WHAT IS BEING ASKED:
Within the material below, transcribe exactly the lines from the one holding "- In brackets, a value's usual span" through the one holding "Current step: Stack", keeping both ends and skipping the rest.

DATA:
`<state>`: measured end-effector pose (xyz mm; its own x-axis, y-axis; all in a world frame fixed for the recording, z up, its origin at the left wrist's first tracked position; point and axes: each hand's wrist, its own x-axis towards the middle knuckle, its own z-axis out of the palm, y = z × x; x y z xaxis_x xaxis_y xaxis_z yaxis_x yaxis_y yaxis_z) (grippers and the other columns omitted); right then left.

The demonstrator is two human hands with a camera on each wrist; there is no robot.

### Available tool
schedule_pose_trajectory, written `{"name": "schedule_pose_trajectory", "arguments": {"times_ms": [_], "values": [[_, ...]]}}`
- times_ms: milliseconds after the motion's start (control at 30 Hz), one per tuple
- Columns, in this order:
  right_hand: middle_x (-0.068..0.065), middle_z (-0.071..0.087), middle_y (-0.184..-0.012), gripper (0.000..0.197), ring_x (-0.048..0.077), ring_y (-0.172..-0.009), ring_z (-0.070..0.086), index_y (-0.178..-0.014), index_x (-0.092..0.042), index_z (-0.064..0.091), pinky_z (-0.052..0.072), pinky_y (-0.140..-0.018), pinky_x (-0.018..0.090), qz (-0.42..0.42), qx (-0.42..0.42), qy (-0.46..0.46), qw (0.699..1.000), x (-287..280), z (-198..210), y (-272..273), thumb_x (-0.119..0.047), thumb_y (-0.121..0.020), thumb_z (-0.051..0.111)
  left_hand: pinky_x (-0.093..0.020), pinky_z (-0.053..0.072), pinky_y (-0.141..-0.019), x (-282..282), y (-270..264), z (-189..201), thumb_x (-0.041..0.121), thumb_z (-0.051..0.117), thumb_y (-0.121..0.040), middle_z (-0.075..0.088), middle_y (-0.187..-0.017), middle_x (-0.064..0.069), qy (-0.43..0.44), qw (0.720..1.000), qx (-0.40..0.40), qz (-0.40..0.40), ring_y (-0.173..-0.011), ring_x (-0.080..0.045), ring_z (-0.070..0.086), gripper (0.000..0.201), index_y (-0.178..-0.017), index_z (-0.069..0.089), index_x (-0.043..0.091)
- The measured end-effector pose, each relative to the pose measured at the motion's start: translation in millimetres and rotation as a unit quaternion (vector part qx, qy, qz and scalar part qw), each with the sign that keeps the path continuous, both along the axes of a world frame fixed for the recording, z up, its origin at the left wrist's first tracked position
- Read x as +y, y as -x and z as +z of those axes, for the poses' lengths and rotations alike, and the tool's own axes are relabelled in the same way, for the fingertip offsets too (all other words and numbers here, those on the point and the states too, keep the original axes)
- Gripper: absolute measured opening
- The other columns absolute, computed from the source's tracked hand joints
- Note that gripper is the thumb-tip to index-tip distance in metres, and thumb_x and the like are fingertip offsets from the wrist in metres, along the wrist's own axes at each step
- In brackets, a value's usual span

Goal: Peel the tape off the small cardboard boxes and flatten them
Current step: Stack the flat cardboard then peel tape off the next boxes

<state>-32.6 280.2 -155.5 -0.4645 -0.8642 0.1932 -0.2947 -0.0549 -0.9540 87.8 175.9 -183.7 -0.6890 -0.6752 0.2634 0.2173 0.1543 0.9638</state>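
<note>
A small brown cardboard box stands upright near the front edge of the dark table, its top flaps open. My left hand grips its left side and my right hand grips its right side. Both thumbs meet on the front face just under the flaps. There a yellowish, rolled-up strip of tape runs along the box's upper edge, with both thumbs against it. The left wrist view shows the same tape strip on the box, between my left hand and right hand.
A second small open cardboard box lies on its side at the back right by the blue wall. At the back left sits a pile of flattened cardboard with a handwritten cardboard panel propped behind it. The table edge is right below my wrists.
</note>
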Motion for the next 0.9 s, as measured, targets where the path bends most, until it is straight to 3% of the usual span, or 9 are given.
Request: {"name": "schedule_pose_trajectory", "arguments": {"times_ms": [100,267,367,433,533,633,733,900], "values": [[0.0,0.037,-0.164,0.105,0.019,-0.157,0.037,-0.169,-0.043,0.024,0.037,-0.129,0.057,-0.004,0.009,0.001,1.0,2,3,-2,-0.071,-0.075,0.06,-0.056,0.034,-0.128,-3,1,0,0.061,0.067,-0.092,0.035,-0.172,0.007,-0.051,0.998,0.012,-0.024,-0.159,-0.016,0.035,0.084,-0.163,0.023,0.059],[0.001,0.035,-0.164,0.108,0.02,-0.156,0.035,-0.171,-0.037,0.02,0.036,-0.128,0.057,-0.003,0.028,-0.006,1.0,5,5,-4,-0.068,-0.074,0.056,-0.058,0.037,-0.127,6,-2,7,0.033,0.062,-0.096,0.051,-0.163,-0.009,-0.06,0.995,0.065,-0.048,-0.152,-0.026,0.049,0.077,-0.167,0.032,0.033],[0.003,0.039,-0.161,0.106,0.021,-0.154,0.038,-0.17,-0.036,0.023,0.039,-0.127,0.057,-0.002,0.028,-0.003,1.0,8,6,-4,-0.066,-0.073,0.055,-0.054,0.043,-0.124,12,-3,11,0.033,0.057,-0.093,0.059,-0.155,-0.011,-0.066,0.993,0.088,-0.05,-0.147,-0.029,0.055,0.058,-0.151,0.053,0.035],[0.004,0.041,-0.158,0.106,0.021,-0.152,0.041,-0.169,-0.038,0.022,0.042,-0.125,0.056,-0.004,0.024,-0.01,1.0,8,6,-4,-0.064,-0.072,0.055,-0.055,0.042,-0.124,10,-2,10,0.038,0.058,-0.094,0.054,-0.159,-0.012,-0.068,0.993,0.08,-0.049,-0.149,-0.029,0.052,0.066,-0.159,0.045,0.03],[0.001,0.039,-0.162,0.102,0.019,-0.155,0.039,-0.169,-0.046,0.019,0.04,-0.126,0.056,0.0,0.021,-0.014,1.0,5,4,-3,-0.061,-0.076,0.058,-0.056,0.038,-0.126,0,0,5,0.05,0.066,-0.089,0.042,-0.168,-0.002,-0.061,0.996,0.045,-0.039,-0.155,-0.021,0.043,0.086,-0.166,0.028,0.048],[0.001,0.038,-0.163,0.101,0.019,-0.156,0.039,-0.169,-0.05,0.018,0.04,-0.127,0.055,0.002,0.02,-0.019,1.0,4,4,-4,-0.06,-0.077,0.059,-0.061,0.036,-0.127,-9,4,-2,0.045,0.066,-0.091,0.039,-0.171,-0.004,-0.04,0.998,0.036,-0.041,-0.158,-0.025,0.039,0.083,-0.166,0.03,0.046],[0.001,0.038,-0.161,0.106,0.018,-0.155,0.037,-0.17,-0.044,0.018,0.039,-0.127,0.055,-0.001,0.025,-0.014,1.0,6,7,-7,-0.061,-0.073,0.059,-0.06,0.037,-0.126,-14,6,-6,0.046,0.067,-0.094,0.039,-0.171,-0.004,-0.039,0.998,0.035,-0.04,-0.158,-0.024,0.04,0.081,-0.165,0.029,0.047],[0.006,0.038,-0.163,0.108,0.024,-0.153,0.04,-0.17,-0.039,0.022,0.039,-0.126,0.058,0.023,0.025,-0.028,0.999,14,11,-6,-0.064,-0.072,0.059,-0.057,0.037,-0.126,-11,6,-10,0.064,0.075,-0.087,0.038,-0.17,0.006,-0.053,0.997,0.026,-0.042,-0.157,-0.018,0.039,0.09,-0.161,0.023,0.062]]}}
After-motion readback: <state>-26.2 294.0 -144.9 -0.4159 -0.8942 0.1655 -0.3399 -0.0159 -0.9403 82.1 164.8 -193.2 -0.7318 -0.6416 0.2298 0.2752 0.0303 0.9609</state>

REPLY TO THE EXERCISE:
- In brackets, a value's usual span

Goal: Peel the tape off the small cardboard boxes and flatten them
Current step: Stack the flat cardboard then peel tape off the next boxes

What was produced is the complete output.